De acordo com o último boletim do Observatório Covid-19 da Fundação Oswaldo Cruz (Fiocruz), 8 estados e o Distrito Federal têm mais de 80% dos leitos de UTI para o tratamento de pacientes com COVID-19 ocupados. Apenas oito unidades da Federação não ultrapassaram a taxa de ocupação considerada crítica pelos pesquisadores, sendo o Sergipe o único fora da zona de alerta.

Sylvian Aldighieri pontuou que o Brasil já relatou mais de 10 milhões de casos e mais de 250 mil óbitos pela doença, sendo o segundo país mais afetado pela pandemia nas Américas, atrás apenas dos Estados Unidos, com 517 mil mortos. 

O gerente pontuou que, nos últimos três meses, antes do Natal, a Opas observou uma segunda onda pandêmica que havia começado ao norte da bacia amazônica, incluindo o estado do Amazonas. A situação se estendeu a Roraima, Rondônia e Acre, como pontuou.

Conforme Aldighieri, alguns relatórios de autoridades sanitárias do Brasil mostram, neste momento, uma alta transmissão em algumas áreas do país, incluindo outras zonas geográficas, como estados do Nordeste e do Sul. 

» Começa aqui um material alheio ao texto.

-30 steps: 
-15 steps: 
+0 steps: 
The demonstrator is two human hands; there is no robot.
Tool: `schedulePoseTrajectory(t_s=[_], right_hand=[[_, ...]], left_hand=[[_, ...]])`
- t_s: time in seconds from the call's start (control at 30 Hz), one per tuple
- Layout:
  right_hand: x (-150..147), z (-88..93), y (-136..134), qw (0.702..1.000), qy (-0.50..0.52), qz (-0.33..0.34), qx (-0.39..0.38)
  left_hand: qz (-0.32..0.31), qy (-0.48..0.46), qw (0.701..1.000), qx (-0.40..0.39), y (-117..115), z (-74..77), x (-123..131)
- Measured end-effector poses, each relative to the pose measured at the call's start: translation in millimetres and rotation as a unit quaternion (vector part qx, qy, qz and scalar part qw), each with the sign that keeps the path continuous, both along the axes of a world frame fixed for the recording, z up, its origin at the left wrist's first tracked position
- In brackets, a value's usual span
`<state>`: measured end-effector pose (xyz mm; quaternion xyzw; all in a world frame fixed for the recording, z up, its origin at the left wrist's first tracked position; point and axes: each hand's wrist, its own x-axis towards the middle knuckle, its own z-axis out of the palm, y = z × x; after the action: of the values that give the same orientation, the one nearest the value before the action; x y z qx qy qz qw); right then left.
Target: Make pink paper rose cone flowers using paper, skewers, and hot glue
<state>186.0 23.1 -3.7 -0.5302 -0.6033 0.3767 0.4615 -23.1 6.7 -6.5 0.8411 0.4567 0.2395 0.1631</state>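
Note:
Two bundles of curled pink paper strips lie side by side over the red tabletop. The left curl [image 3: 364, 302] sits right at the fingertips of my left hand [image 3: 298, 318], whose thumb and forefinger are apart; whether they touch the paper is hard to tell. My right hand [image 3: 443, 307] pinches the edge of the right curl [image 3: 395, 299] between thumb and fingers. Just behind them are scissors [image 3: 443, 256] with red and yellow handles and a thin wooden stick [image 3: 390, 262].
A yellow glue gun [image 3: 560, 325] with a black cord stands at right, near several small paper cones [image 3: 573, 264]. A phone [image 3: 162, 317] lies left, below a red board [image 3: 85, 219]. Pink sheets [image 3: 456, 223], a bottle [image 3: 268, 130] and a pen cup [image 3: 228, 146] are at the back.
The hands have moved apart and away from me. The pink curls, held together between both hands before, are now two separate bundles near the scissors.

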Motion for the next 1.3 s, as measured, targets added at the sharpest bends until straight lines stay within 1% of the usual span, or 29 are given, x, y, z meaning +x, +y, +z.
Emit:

Ele ressaltou que também foi observado ao longo das últimas semanas um impacto no fornecimento de insumos, citando falta de cilindros de oxigênio no início do ano em Manaus.

“É chave reduzir a transmissão do Brasil, assim como isso se aplica a outros países da América do Sul. Para salvar vidas, controlar a disseminação de variantes do vírus, precisamos ter uma aplicação estrita das medidas de proteção de saúde pública. Isso é chave no contexto atual do Brasil e também em alguns outros países da América do Sul”, disse.